→ Problem to solve
Take the entries that follow and return exactly the lines from the one holding "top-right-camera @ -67" through the one holding "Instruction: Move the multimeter", both included. Nothing else is needed.
Top of Source data
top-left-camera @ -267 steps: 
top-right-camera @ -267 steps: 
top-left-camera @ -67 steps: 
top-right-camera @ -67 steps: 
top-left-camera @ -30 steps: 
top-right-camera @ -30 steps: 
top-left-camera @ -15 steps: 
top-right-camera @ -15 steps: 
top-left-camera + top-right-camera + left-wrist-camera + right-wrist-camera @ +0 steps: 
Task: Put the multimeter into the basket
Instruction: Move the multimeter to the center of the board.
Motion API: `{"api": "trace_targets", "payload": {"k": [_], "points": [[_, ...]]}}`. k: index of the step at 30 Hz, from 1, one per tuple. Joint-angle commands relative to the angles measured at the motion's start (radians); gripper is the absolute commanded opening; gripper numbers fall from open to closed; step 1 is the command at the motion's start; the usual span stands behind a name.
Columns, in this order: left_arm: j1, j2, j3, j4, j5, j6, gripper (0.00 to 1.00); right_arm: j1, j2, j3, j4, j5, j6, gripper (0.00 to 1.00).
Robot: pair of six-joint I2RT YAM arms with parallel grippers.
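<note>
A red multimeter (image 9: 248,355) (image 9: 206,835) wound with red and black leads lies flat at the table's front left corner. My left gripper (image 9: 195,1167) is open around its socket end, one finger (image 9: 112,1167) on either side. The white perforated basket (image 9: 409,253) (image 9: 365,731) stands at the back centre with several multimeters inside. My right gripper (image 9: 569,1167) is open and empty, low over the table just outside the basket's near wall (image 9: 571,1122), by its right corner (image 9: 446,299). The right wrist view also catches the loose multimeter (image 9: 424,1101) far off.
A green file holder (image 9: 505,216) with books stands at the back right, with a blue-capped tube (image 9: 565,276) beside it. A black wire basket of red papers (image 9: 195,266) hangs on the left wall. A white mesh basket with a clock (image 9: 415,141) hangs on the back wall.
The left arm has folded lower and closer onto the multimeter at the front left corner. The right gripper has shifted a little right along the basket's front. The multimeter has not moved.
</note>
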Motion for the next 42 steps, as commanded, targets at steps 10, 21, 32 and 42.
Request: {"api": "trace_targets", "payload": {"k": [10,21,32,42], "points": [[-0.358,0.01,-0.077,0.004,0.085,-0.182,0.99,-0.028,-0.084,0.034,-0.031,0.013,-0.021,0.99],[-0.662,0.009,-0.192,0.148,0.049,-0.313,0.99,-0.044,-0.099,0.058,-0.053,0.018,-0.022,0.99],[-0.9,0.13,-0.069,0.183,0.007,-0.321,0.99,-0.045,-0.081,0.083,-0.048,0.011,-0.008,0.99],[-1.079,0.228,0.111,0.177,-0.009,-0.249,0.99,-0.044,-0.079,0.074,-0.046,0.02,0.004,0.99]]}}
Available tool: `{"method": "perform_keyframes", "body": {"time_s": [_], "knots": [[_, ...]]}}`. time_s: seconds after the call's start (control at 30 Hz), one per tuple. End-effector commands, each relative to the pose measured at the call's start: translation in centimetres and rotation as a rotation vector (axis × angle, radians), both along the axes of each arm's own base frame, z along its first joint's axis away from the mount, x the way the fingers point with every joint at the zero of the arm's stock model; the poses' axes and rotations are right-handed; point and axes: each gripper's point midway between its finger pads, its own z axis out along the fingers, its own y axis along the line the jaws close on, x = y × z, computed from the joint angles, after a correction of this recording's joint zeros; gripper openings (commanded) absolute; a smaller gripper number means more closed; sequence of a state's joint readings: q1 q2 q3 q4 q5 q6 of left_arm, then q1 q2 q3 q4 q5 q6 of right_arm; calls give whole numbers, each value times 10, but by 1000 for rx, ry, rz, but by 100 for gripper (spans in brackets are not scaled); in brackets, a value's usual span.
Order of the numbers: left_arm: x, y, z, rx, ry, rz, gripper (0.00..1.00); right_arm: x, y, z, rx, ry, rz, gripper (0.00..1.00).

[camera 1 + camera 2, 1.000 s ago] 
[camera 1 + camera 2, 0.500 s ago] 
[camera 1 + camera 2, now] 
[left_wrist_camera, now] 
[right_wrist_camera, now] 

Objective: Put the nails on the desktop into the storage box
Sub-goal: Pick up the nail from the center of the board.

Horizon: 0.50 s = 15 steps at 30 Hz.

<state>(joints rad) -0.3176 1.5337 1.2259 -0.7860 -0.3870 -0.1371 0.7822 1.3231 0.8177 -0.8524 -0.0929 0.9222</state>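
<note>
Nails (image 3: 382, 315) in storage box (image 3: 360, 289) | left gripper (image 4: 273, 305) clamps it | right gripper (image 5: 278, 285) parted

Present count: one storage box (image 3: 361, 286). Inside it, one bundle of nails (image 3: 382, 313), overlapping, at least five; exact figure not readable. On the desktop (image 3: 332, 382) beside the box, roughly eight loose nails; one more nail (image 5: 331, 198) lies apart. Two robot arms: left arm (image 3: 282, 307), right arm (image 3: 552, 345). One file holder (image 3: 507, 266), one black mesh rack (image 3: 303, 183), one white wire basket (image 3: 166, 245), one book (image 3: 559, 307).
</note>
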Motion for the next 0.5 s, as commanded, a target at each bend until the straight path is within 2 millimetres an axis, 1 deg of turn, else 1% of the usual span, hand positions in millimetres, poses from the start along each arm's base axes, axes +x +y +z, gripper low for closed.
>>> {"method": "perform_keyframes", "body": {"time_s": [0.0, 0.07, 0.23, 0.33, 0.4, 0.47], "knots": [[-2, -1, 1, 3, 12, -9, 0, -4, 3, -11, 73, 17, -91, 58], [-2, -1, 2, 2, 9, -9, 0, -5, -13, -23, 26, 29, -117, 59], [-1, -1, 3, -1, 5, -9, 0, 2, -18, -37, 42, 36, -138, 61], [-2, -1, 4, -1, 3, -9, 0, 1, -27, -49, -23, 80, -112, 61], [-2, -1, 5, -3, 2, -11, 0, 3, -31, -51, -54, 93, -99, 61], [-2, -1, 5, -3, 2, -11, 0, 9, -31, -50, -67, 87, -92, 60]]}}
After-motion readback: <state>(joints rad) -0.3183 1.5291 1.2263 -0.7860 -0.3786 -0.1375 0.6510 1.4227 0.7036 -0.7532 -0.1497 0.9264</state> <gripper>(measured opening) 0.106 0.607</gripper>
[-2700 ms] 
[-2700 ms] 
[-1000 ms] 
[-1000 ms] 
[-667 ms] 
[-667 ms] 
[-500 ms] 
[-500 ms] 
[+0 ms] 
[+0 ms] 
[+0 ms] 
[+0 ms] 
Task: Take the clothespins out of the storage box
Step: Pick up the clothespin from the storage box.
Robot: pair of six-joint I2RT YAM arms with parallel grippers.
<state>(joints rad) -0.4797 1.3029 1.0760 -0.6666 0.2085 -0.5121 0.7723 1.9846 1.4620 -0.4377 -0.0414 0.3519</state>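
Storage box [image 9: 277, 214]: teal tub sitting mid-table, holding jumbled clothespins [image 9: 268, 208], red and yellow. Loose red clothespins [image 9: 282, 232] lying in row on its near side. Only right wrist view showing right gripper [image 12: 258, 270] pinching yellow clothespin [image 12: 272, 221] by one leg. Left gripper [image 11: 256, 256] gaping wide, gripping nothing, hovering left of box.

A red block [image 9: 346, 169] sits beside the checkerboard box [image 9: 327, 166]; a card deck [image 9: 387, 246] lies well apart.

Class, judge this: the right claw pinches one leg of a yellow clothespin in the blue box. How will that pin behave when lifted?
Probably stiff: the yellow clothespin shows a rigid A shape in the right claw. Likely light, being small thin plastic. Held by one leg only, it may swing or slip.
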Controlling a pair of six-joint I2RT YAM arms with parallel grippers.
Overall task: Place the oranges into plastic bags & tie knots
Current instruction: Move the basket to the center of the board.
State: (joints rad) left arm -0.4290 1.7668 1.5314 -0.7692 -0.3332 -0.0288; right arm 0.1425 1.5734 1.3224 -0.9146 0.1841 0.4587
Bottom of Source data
→ Answer to this exercise
top-right-camera @ -67 steps: 
top-left-camera @ -30 steps: 
top-right-camera @ -30 steps: 
top-left-camera @ -15 steps: 
top-right-camera @ -15 steps: 
top-left-camera + top-right-camera + left-wrist-camera + right-wrist-camera @ +0 steps: 
Task: Put the multimeter into the basket
Instruction: Move the multimeter to the center of the board.

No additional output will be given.